Annual reliability index versus anchor weight

These results show that the geometrical idealization procedure needs particular attention to improve the accuracy of the anchor holding capacity and consequently the results of reliability studies. This can be achieved by adjusting the idealization approach through comparisons with the existing manufacturer and field trials data in every specific anchoring project. It would be highly beneficial if the obtained results in the current study were compared to a benchmark design of the anchor geometry without idealization. However, it is not feasible at the moment due to having no analytical solution to model the real anchor geometry. In addition, using advanced large deformation finite element (LDFE) analysis or remeshing and interpolation technique with small strain (RITSS) analysis to run thousands of extremely time-consuming LDFE analysis for reliability studies is not currently feasible. These limitations need to be resolved by developing improved analytical and numerical solutions.

Conclusions

The reliability analyses of the drag embedment anchors in the sand along with the effect of geometrical idealization were investigated using analytical and numerical approaches. The key observations are summarized as follows:

  • The costly in-field testing procedure recommended by design codes for estimation of the anchor capacities are identical for all of the anchor families, seabed soil types, environmental loads, and operation conditions. This approach neglects the reliability effects associated with various uncertainties and results in less cost-effective solutions. The current study showed that anchoring design procedures could be improved by performing reliability studies using analytical and numerical models.

  • The existing theoretical anchor solutions are developed based on simplified anchor geometries. The study showed that idealization of anchor geometry affects the reliability indices. Further investigations and improved numerical and analytical solutions are required to determine the best practice for the idealization of anchor geometry and approach the results of field trials.
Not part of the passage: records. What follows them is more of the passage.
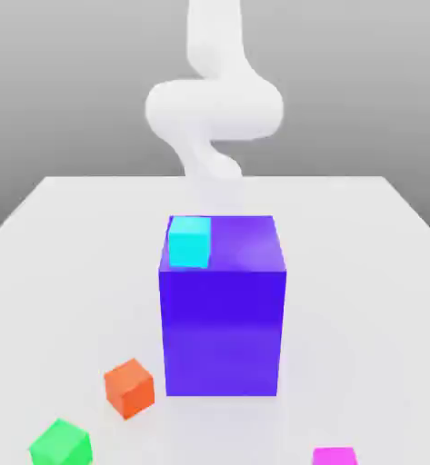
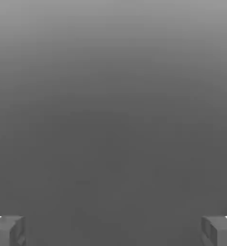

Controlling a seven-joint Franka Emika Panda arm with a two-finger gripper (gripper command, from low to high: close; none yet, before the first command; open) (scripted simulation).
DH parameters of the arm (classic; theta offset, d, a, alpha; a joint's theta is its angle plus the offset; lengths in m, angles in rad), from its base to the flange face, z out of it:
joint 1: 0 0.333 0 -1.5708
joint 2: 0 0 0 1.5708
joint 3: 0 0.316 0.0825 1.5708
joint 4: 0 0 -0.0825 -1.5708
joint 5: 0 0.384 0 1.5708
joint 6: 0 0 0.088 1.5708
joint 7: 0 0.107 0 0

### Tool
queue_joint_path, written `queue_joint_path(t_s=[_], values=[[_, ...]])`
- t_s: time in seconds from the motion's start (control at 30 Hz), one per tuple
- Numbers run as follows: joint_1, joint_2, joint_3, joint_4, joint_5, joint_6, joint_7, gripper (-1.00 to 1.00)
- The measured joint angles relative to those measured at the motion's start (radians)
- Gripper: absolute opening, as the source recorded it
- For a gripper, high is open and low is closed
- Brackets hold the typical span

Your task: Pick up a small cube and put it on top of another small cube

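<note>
White tabletop [image 1: 64, 236] carries a big blue-purple block [image 1: 223, 336], which stands near the middle and serves as the landmark. On the block's top face, at the corner toward the exterior view's left and the far side, sits a cyan cube [image 1: 189, 242], fully supported and upright. An orange cube [image 1: 129, 388] rests on the table near the block's lower corner on the exterior view's left, close to it but apart. A green cube [image 1: 62, 443] lies farther out the same way, nearer the camera than the orange one and well apart from the block. The pink cube [image 1: 334, 456] sits on the table nearer the camera than the block, off toward the exterior view's right, cut by the picture's edge. Behind the block rises the pale arm [image 1: 214, 104], curving above the table's far side; the block stands between it and the three cubes on the table. In the hand view the gripper [image 2: 113, 230] has its fingers [image 2: 7, 230] spread wide, with nothing between them.
</note>
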Motion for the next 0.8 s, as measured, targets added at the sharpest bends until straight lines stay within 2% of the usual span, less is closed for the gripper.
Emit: queue_joint_path(t_s=[0.5,0.8], values=[[0.003,0.549,0.116,0.03,-0.055,0.149,0.141,0.0],[0.053,0.877,0.14,0.049,-0.109,0.236,0.24,0.0]])
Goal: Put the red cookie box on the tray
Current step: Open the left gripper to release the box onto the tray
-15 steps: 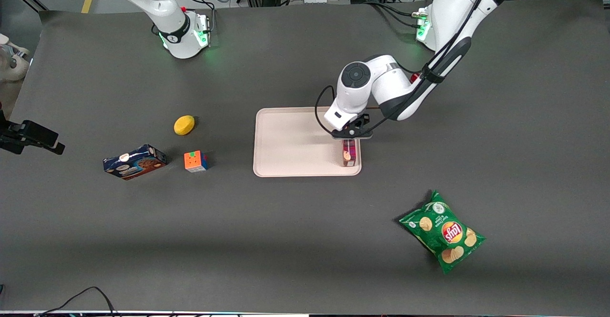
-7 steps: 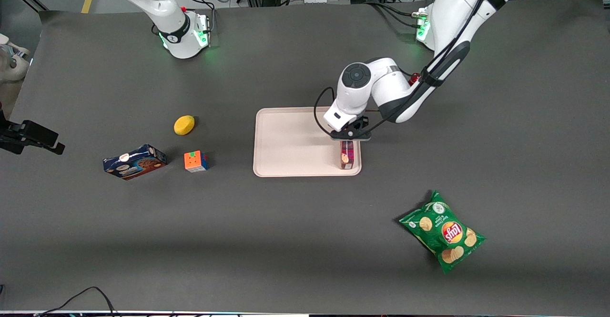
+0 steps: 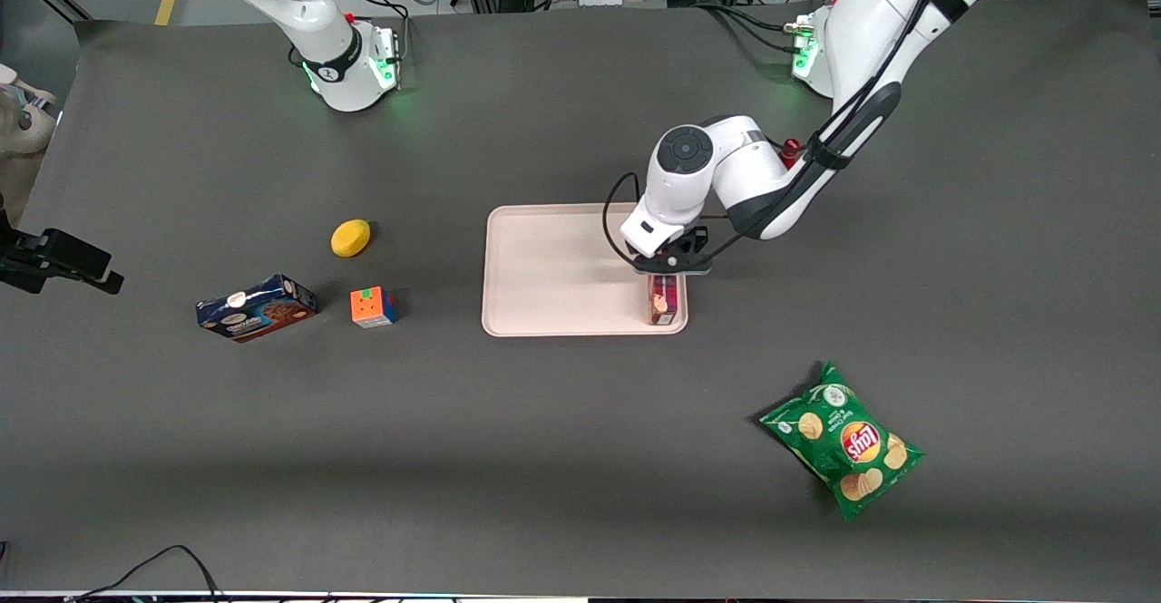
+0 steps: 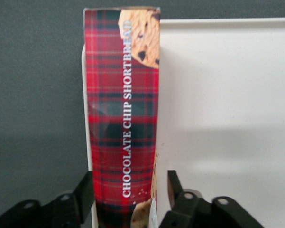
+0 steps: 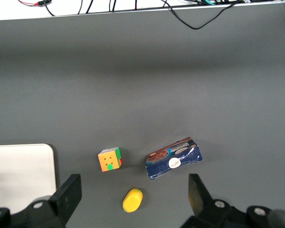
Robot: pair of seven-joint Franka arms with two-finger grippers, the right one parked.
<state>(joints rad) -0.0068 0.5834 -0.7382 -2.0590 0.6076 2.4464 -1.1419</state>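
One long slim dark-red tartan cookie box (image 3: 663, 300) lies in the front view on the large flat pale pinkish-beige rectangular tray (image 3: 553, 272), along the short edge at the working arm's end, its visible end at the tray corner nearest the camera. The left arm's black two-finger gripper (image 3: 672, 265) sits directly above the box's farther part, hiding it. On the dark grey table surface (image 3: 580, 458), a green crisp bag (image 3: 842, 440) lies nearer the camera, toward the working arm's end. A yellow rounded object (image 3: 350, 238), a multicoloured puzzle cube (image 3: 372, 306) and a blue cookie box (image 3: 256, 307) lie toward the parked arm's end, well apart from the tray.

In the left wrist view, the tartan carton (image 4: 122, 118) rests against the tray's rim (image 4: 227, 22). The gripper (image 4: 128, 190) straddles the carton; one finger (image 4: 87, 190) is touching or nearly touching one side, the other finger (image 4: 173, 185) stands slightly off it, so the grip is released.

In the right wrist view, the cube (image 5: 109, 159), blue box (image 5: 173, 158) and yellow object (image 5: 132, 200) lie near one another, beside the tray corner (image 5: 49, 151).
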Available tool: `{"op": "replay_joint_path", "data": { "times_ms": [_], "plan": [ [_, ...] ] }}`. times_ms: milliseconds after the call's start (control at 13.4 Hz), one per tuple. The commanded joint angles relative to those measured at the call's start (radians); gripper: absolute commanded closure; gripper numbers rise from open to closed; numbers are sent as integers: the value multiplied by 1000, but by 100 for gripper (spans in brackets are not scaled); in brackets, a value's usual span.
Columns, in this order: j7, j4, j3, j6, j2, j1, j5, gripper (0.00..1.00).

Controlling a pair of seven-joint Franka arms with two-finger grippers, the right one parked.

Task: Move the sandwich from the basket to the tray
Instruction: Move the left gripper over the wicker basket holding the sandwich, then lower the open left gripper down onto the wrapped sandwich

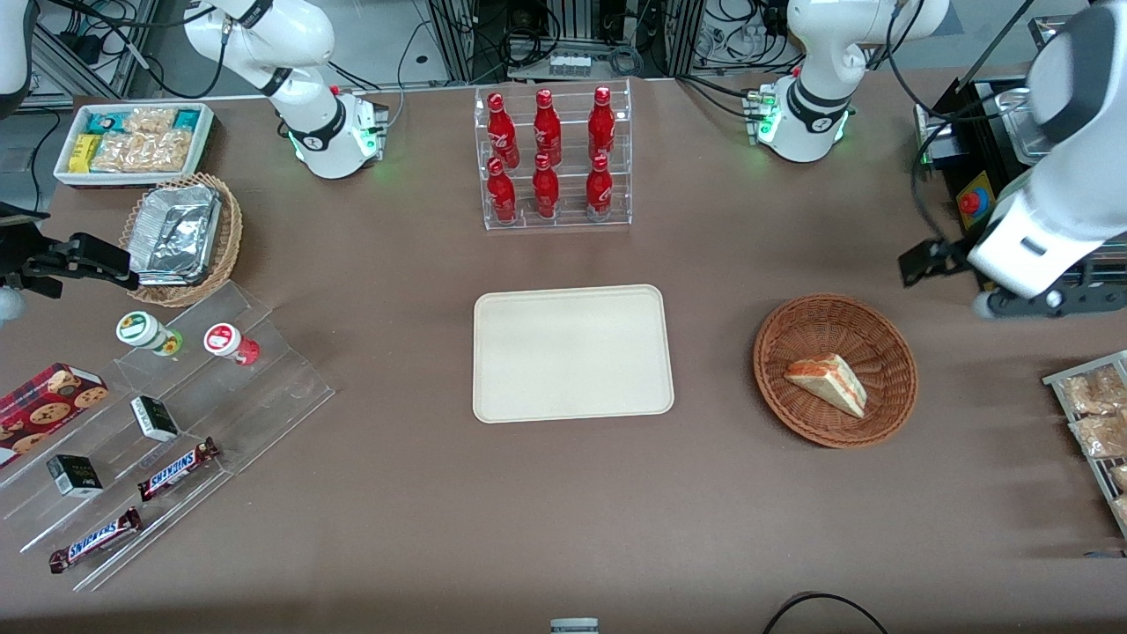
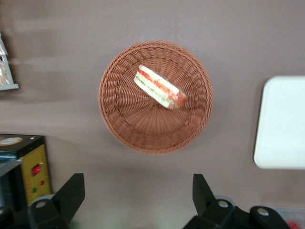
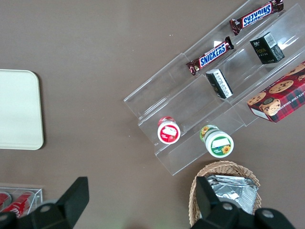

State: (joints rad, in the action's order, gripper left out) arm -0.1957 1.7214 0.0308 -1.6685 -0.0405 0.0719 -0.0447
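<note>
The sandwich (image 1: 828, 381) is a white-bread wedge with orange-red and green filling. It lies in the reddish-brown wicker basket (image 1: 797, 328), toward the working arm's end of the table. Both also show in the left wrist view: the sandwich (image 2: 159, 87) rests inside the basket (image 2: 125, 125). The cream-beige tray (image 1: 572, 352) lies flat at the table's middle, bare; its edge shows in the left wrist view (image 2: 281, 123). My left gripper (image 1: 920, 262) hangs high above the table, beside the basket and a little farther from the front camera. It (image 2: 137, 191) is open and holds nothing.
A clear rack of red bottles (image 1: 552, 158) stands farther from the front camera than the tray. A wire rack of snack bags (image 1: 1096, 418) sits at the working arm's table edge, near a black box with a red button (image 1: 970, 202). Snack shelves (image 1: 158, 440) lie toward the parked arm's end.
</note>
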Motion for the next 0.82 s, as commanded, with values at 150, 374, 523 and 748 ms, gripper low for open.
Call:
{"op": "replay_joint_path", "data": {
  "times_ms": [150, 374, 523, 748],
  "plan": [
    [-420, 251, 8, -294, 22, 12, -15, 0],
    [-667, 343, 11, -501, -36, 35, -17, 0],
    [-743, 353, 11, -548, -85, 48, -41, 0],
    [-778, 353, 11, -592, -160, 48, -99, 0]
  ]
}}
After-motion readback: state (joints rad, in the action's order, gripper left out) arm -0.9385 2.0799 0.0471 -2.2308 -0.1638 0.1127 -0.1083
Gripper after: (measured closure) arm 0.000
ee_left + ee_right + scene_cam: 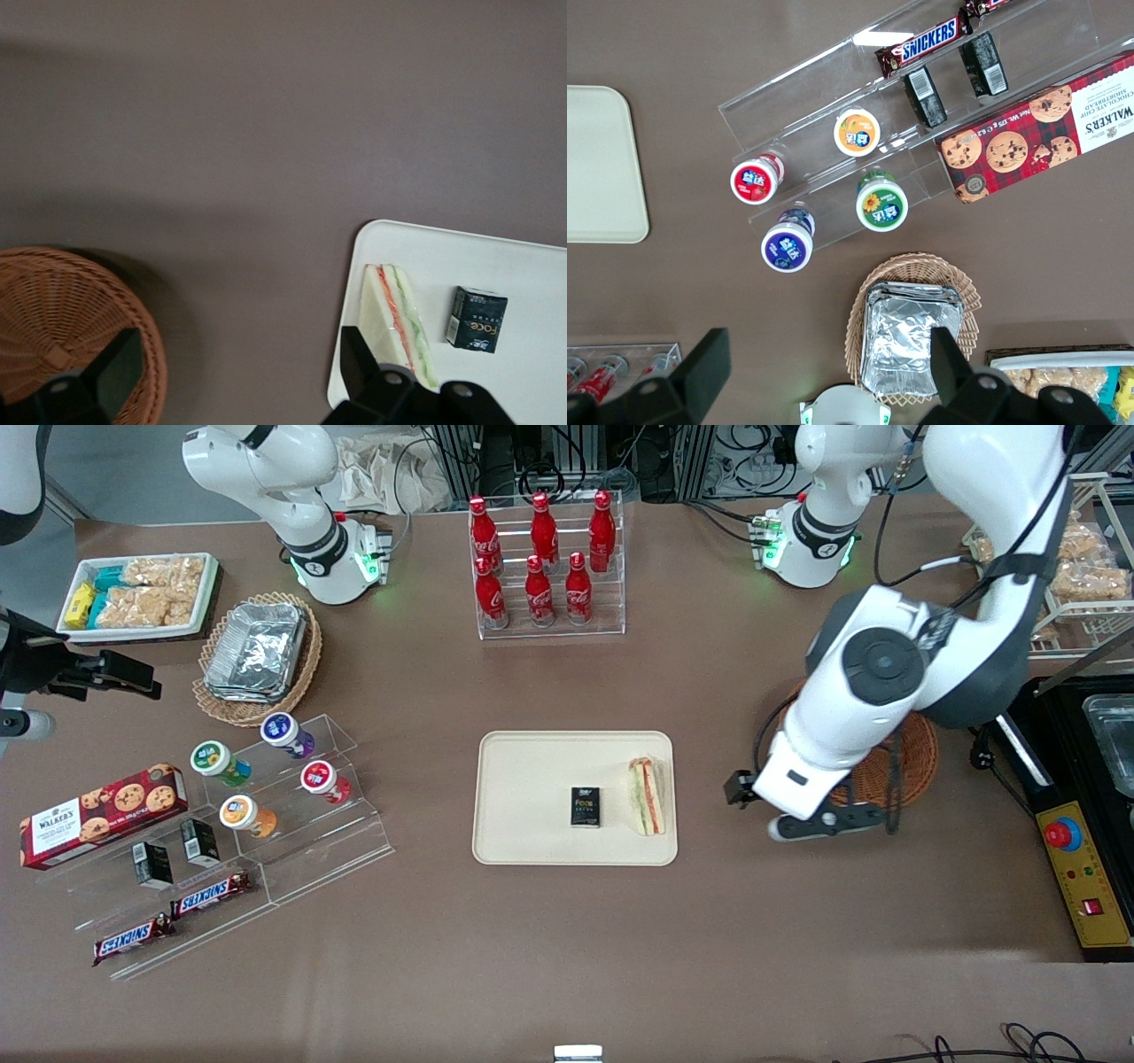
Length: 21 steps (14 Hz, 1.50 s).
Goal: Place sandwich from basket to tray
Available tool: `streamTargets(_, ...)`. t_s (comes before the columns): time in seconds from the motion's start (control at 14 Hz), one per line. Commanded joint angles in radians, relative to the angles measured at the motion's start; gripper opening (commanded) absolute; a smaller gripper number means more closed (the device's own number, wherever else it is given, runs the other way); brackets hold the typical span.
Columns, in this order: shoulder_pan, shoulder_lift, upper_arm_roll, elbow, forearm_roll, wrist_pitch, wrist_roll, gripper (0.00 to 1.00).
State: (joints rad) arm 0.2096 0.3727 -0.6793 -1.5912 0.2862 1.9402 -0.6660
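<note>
— Where's the sandwich sitting?

— On the tray, lying flat near the edge that faces the working arm's end of the table, just beside a small dark carton and apart from it. The basket is mostly hidden under the arm, and the part the wrist camera shows holds nothing.

— And the gripper?

— Spread wide, nothing between the 2 fingers. It hangs over bare table between basket and tray, clear of both.

— So what could go wrong now?

— Little, I'd say; the job looks done. The sandwich lies close to the rim, so a low sweep of the fingers over that edge could nudge it across the rim or into the carton. Clipping the basket rim could drag the basket too, I'd guess.

— Which way does it lie?

— Its long axis runs from the bottle rack side toward the front camera, about parallel to the tray's short edge. The striped filling faces up. The end nearer the camera looks narrower, though I can't call it a clear point.
</note>
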Motion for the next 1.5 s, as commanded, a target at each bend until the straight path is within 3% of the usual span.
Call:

  • A target reliability index for a given anchor family in the sand can be achieved by a lighter anchor compared to the clay. It is challenging to determine a corresponding set of soil parameters in clay and sand to result in an identical reliability index. However, further studies in this area can be beneficial in proposing a more cost-effective infield testing procedure depending on the seabed soil properties.

  • The geometrical configuration of the anchors, particularly the fluke length, is the most influential parameters in determining the reliability indices. The anchor weight has a beneficial contribution to achieving a higher level of reliability but to a less extent. A well-designed anchor geometry can significantly dominate the weight effect. For instance, some lighter MK6 anchors result in a higher reliability index compared to heavier MK5 models due to their superior geometrical design.

It is worth mentioning that the reliability models for assessing the anchor capacities can be significantly improved by having access to the in-field test databases and corresponding seabed soil properties, and the statistics of failures. These kinds of information are mandatory for obtaining absolute reliability indices or failure probabilities. However, the closed-form solution is highly beneficial for performing comparative studies and improving the recommended practices. Also, the current study is limited to one anchor group and a specific geographical location. Further investigations using different anchors and a range of environmental loads, and system configuration would provide much better insight into this challenging area of engineering.